CREATE EXTERNAL TABLE AS SELECT (Transact-SQL)
Applies to:
SQL Server 2022 (16.x) and later
Azure SQL Database
Azure SQL Managed Instance
Analytics Platform System (PDW)
Creates an external table and then exports, in parallel, the results of a Transact-SQL SELECT statement.
- For Azure Synapse Analytics and Analytics Platform System, Hadoop or Azure Blob storage are supported.
- Starting with SQL Server 2022 (16.x), Create External Table as Select (CETAS) is supported to create an external table and then export, in parallel, the result of a Transact-SQL SELECT statement to Azure Data Lake Storage (ADLS) Gen2, Azure Storage Account V2, and S3-compatible object storage.
Transact-SQL syntax conventions
Syntax
CREATE EXTERNAL TABLE { [ [ database_name . [ schema_name ] . ] | schema_name . ] table_name }
[ (column_name [ , ...n ] ) ]
WITH (
LOCATION = 'hdfs_folder' | '<prefix>://<path>[:<port>]' ,
DATA_SOURCE = external_data_source_name ,
FILE_FORMAT = external_file_format_name
[ , <reject_options> [ , ...n ] ]
)
AS <select_statement>
[;]
<reject_options> ::=
{
| REJECT_TYPE = value | percentage
| REJECT_VALUE = reject_value
| REJECT_SAMPLE_VALUE = reject_sample_value
}
<select_statement> ::=
[ WITH <common_table_expression> [ , ...n ] ]
SELECT <select_criteria>
Arguments
[ [ database_name . [ schema_name ] . ] | schema_name . ] table_name
The one- to three-part name of the table to create in the database.

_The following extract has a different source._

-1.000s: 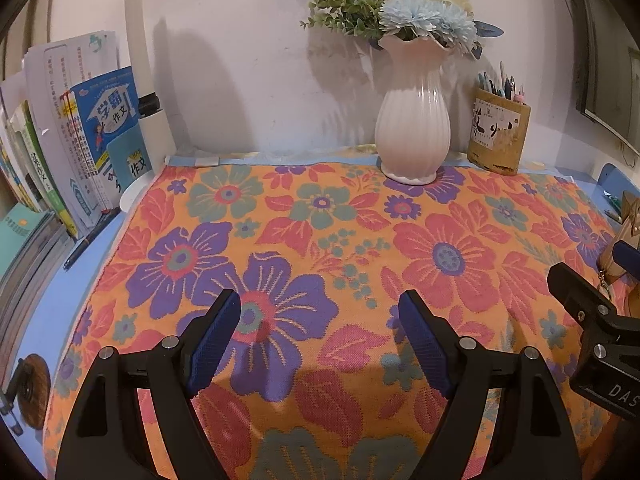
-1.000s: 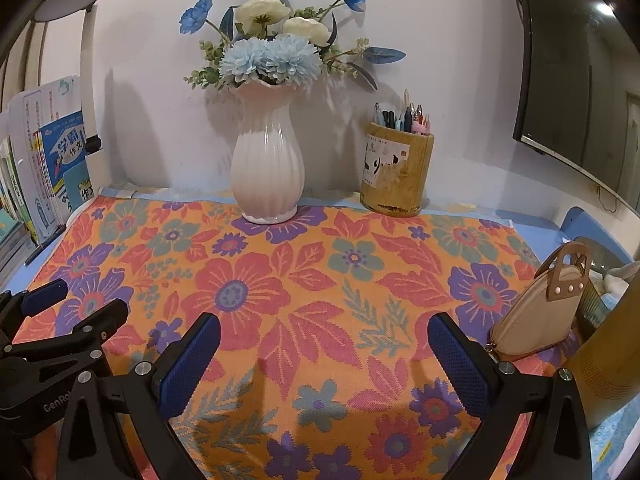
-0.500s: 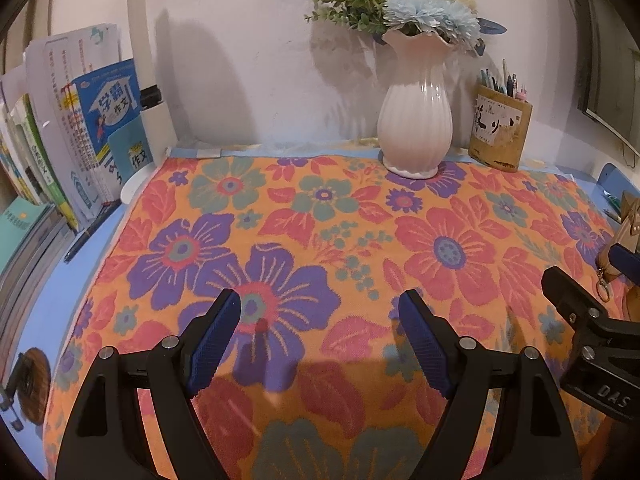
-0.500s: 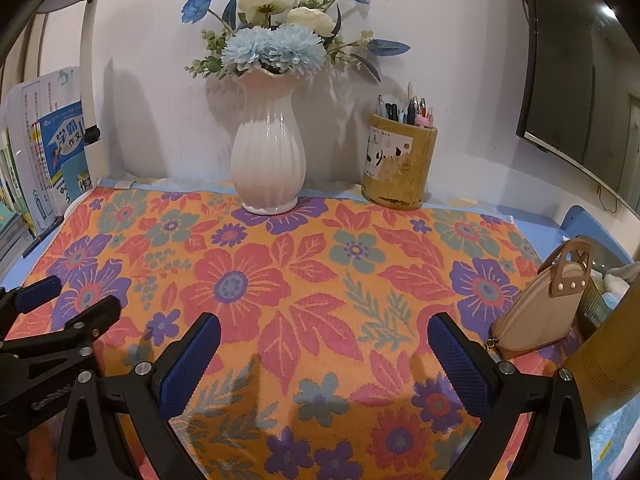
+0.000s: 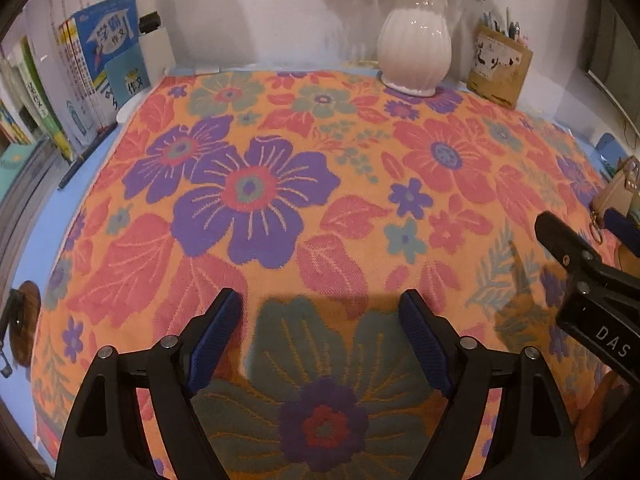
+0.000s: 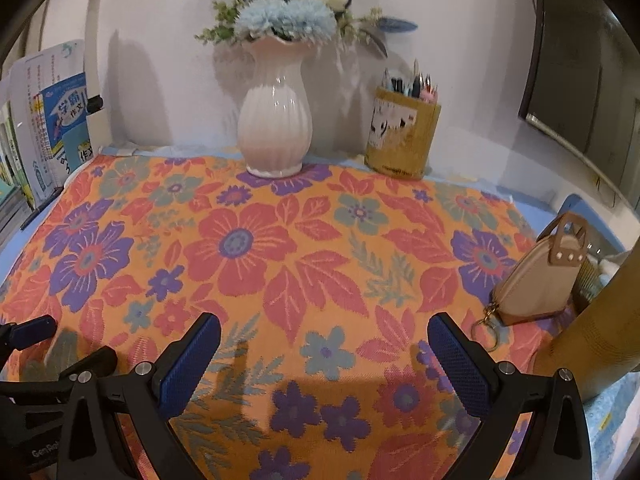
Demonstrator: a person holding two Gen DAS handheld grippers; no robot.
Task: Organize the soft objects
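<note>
A flowered cloth lies spread flat over the blue surface, covering most of it. The left gripper hangs low over the cloth's near part, its fingers wide apart with nothing between them. The right gripper is just beside it, fingers also spread and empty. At the back edge a white vase seems to stand on the cloth, a pen holder beside it. A tan purse sits at the right edge.

i count one orange floral woven cloth, one white ribbed ceramic vase, one tan pen holder, one beige leather pouch, and my two black blue-padded grippers.
</note>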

For an external table, only the table metadata is stored in the relational database.
[ ( column_name [ ,...n ] ) ]
The name of a table column.
LOCATION
Applies to: Azure Synapse Analytics and Analytics Platform System
'hdfs_folder'**
Specifies where to write the results of the SELECT statement on the external data source. The location is a folder name and can optionally include a path that's relative to the root folder of the Hadoop cluster or Blob storage. PolyBase will create the path and folder if it doesn't already exist.
The external files are written to hdfs_folder
and named QueryID_date_time_ID.format
, where ID
is an incremental identifier and format
is the exported data format. An example is QID776_20160130_182739_0.orc
.
Applies to: SQL Server 2022 (16.x) and later
prefix://path[:port]
provides the connectivity protocol (prefix), path and optionally the port, to the external data source, where the result of the SELECT statement will write.

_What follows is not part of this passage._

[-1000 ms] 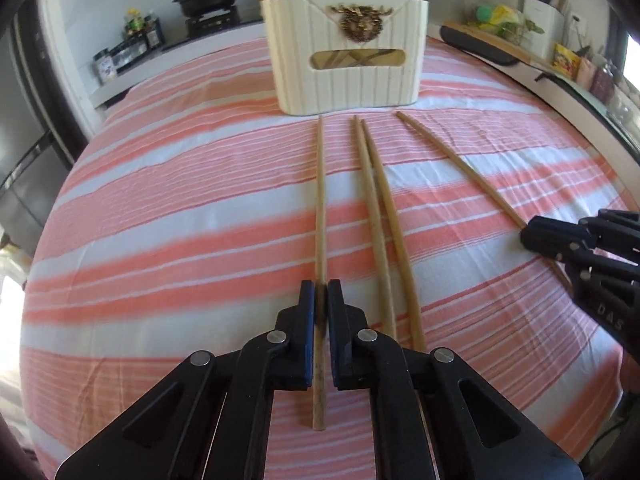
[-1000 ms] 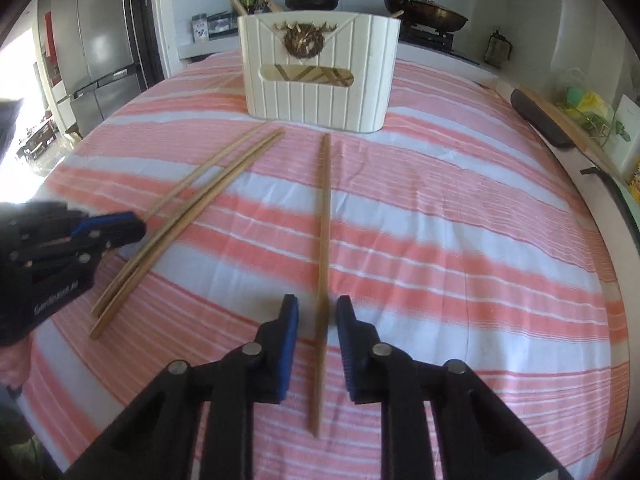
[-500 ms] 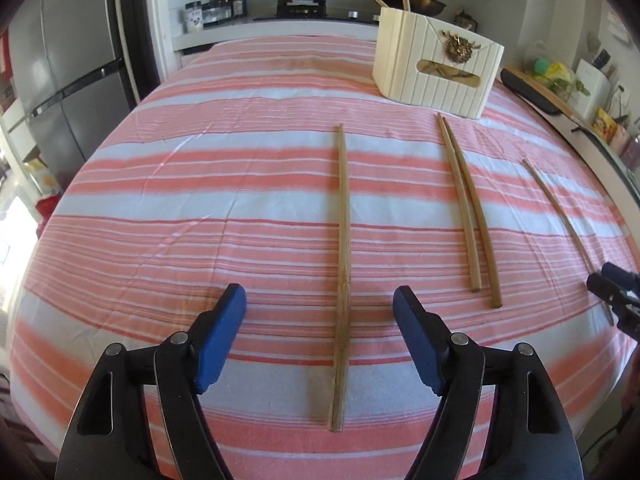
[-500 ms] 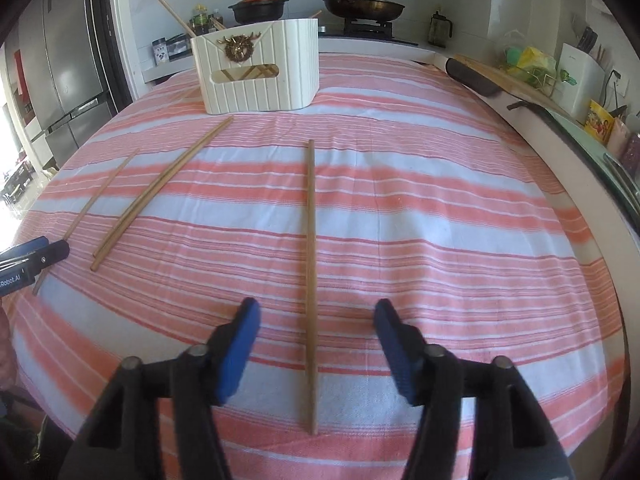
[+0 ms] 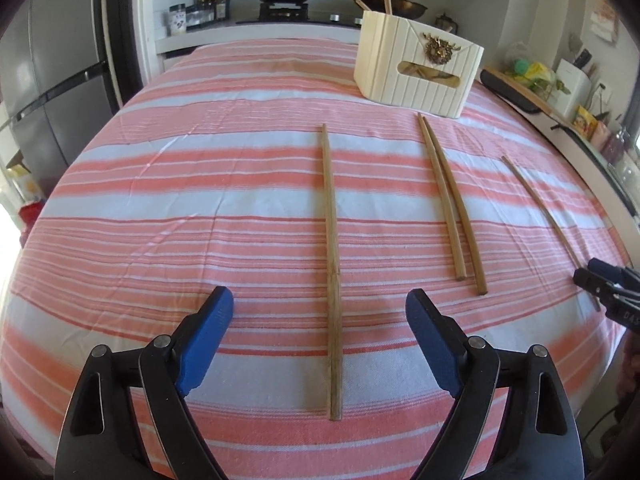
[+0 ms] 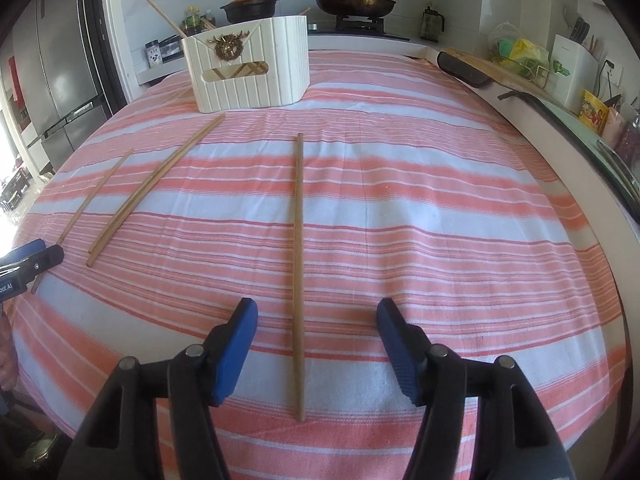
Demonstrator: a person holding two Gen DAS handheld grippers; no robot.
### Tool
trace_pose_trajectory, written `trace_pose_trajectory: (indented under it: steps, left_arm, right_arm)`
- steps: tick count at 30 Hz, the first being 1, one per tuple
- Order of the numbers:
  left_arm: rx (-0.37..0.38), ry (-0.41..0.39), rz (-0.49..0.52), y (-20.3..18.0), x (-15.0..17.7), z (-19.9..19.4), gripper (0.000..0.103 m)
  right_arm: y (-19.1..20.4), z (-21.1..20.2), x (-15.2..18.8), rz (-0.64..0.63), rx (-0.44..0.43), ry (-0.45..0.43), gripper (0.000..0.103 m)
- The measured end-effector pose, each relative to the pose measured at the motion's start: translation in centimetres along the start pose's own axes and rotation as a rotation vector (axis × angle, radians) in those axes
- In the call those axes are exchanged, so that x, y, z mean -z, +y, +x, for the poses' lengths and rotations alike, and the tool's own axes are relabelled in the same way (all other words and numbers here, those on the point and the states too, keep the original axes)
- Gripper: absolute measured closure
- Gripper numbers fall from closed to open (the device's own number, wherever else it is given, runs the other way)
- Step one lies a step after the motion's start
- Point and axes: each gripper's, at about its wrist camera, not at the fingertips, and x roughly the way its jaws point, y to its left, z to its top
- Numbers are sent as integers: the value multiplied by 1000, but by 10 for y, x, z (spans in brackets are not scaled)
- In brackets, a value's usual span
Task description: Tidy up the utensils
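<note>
Four chopsticks (image 5: 332, 264) lie on the desk (image 5: 200, 208); one white holder (image 5: 416, 70) stands near its far edge.

The box (image 5: 416, 74) hid the low ends of the sticks (image 6: 158, 10) inside it; small jars (image 5: 208, 0) behind looked blurry.

- Your striped tablecloth (image 5: 240, 184) is pink and white and covers the whole table.
- Behind it you have a black pot (image 6: 250, 7) with an orange lid on the stove.
- A frying pan (image 6: 354, 3) sits beside that pot.
- A grey fridge (image 5: 52, 92) stands at your left.
</note>
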Motion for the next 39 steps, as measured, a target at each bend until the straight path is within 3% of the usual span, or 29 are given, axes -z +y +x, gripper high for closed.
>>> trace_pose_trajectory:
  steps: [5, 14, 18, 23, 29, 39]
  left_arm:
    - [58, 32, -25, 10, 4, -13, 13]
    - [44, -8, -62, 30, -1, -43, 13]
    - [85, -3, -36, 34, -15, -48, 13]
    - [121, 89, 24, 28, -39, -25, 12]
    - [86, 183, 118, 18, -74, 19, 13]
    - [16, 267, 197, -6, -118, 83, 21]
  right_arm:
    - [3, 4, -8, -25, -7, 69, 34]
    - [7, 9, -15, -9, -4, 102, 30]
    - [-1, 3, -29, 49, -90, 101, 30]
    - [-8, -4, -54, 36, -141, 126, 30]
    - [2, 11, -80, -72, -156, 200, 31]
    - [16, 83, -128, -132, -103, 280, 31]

If the destination is S3-compatible object storage, a bucket must first exist, but PolyBase can create subfolders if necessary. SQL Server 2022 (16.x) supports Azure Data Lake Storage Gen2, Azure Storage Account V2, and S3-compatible object storage. ORC files are not currently supported.
DATA_SOURCE = external_data_source_name
Specifies the name of the external data source object that contains the location where the external data is stored or will be stored. The location is either a Hadoop cluster or an Azure Blob storage. To create an external data source, use CREATE EXTERNAL DATA SOURCE (Transact-SQL).
FILE_FORMAT = external_file_format_name
Specifies the name of the external file format object that contains the format for the external data file. To create an external file format, use CREATE EXTERNAL FILE FORMAT (Transact-SQL).
REJECT options
REJECTS options don't apply at the time this CREATE EXTERNAL TABLE AS SELECT statement is run. Instead, they're specified here so that the database can use them at a later time when it imports data from the external table. Later, when the CREATE TABLE AS SELECT statement selects data from the external table, the database will use the reject options to determine the number or percentage of rows that can fail to import before it stops the import.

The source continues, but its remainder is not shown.